Choice of database platforms and tools for developers
We understand that SQL Server isn’t the only database technology developers want to build with. Therefore, I’m excited to share that today we also announced two new relational database services; Azure Database for MySQL and Azure Database for PostgreSQL to join our database services offerings.
These new services are built on the proven database services platform, which has been powering Azure SQL Database, and offers high availability, data protection and recovery, and scale with minimal downtime—all built-in at no extra cost or configurations. Starting today, you can now develop on MySQL and PostgreSQL database services on Azure. Microsoft is managing the MySQL and PostgreSQL technology you know, love and expect but backed by an enterprise-grade, highly available and fault tolerant cloud services platform that allows you to focus on developing great apps versus management and maintenance.
“Each month, up to 2 million people turn to the GeekWire website for the latest news on tech innovation. Now, GeekWire is making news itself by migrating its popular WordPress site to the Microsoft Azure platform. Kevin Lisota, Web Developer at GeekWire notes, “The biggest benefit of Azure Database for MySQL will be to have Microsoft manage and back up that resource for us so that we can focus on other aspects of the site. Plus, we will be able to scale up temporarily as traffic surges and then bring it back down when it is not needed. That’s a big deal for us.”
Learn more about these new services and try them today.
Azure Data Lake Tools for Visual Studio Code (VSCode)
Azure Data Lake includes all the capabilities required to make it easy for developers, data scientists, and analysts to store data of any size, shape, and speed, and do all types of processing and analytics across platforms and languages. Additionally, Azure Data Lake includes a set of cognitive capabilities built-in, making it seamless to execute AI over petabytes of data. On our journey to make it easier for every developer to become an AI and data science developer, we are investing in bringing more great tooling for data into the tools you know and love.
Today, I’m excited to announce General Availability of Azure Data Lake Tools for Visual Studio Code (VSCode) which gives developers a light but powerful code editor for big data analytics. The new Azure Data Lake Tools for VSCode supports U-SQL language authoring, scripting, and extensibility with C# to process different types of data and efficiently scale any size of data.
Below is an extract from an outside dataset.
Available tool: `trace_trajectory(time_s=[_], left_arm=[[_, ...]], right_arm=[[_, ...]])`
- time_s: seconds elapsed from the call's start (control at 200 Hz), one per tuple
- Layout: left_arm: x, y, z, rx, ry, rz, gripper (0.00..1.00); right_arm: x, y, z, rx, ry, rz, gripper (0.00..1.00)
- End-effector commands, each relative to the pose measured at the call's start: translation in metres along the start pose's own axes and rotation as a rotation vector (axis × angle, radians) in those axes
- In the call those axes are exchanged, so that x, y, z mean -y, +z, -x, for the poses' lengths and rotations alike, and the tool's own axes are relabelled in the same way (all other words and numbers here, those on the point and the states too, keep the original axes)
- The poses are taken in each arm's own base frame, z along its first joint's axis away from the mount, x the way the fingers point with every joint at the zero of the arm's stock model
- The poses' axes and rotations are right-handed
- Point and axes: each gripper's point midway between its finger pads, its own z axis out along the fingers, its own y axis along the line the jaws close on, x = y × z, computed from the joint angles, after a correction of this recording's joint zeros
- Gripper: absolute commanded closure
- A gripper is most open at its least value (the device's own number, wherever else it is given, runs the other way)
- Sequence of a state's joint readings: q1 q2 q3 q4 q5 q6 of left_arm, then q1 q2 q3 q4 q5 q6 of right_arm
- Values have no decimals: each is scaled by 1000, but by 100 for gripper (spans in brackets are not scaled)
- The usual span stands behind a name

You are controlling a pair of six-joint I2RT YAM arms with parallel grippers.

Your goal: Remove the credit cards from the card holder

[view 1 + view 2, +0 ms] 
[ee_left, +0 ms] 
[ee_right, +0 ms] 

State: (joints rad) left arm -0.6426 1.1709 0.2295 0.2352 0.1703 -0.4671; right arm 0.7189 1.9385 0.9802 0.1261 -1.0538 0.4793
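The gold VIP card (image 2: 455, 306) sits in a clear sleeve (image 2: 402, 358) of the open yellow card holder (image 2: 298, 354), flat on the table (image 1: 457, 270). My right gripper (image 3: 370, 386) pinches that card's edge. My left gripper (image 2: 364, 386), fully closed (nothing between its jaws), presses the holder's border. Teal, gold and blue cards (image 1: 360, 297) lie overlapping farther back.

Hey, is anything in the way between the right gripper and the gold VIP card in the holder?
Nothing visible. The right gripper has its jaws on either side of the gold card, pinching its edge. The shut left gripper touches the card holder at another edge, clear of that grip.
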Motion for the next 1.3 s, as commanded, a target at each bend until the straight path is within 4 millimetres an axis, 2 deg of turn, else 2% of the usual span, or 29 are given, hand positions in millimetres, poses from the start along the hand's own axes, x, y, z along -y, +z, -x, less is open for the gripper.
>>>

The new tooling integrates with Azure Data Lake Analytics for U-SQL job submissions with job output to Azure Data Lake Analytics or Azure Blob Storage. In addition, U-SQL local run service has been added to allow developers to locally validate scripts and test data. Learn more and download these tools today.
Getting started
It has never been easier to get started with the latest advances in the intelligent data platform. We invite you to watch our Microsoft Build 2017 online event for streaming and recorded coverage of these innovations, including SQL Server 2017 on Windows, Linux and Docker; scalable data transformation and intelligence from Azure Cosmos DB, Azure Data Lake Store and Azure Data Lake Analytics; the Azure SQL Database approach to proactive Threat Detection and intelligent database tuning; new Azure Database for MySQL and Azure Database for PostgreSQL. I look forward to a great week at Build and your participation in this exciting journey of infusing AI into every software application.